За ними и перед ними шли воспитатели.
Пани Блимка – то есть Бальбина Гжиб, жена Фелека Гжиба.
Пани Саба – Сабина Лейзерович, руководительница швейной мастерской.
Панна Натя – Наталья Поз, воспитанница Дома сирот, впоследствии секретарша, которая много лет заведовала канцелярией Дома.
Пани Рузя – Ружа Липец-Якубовская, бывшая воспитанница Дома сирот, ставшая воспитательницей.
Дора Сольницкая – сборщица членских взносов общества «Помощь сиротам».
Ружа Азрилевич-Штокман – вдова Юзефа Штокмана.
Маленькая Ромця – ее дочь.
Генек – Генрик Азрилевич, брат Ружи, работник канцелярии.

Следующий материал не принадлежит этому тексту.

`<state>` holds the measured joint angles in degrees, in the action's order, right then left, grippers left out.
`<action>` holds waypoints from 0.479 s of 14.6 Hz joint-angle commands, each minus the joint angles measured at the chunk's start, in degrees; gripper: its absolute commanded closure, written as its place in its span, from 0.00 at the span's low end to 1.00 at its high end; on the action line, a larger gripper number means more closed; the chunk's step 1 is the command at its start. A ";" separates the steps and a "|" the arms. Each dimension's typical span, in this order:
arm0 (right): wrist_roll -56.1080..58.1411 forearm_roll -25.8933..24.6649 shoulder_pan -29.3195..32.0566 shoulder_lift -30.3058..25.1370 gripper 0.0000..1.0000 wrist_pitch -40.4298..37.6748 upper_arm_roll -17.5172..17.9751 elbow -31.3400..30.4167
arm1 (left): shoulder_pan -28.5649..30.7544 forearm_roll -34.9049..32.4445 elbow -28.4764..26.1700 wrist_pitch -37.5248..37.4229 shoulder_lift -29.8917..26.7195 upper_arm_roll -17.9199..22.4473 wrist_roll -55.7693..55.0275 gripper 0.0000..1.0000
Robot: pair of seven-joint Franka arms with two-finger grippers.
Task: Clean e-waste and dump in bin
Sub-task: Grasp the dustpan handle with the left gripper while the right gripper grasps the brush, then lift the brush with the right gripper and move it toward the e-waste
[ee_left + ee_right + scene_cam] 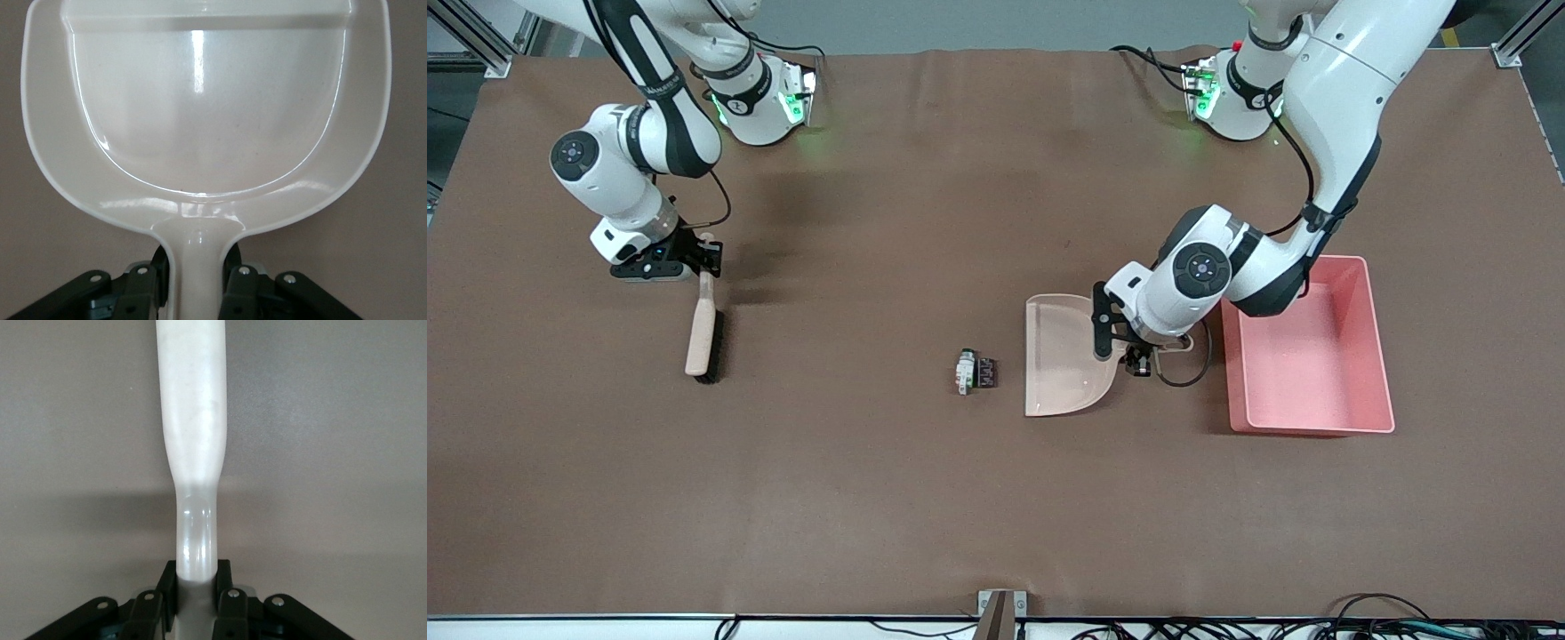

Старый Генрик Астерблюм – многолетний бухгалтер Дома.
В конце – Стефания Вильчинская. Наверняка она проследила, чтобы все взяли с собой бутерброды и воду.
В вагоне, для дезинфекции посыпанном хлоркой и известью, умещалось шестьдесят человек, официально туда должны были загружать по сто человек, а неофициально внутрь заталкивали по двести сорок—двести пятьдесят. О том, чтобы сесть, не могло быть и речи. Все стояли в толпе, прижатые друг к другу, неподвижно, полоса свободного пространства под потолком не давала достаточно воздуха, люди начали задыхаться, еще когда поезд стоял на перроне. Случалось, хотя и редко, что кто-то из вагона нечеловеческим усилием пробирался к зарешеченному окошку, выбивал его и выскакивал на ходу. Если он умудрялся не попасть под поезд и не погибнуть от пуль охранников, ехавших на крыше, то потом рассказывал о том, как мучительно умирать, стоя в вагоне, в духоте, среди углекислого газа, выдыхаемого людьми; о криках «Воды!», о том, как люди боролись с собственным организмом, чтобы не потерять сознание, не свалиться на кучу трупов, лежащую на полу.
А когда все вагоны заполнились, двери заперли и поезд тронулся в направлении Треблинки. Ни в одном документе не осталось записи об августовском вывозе детей с Крохмальной.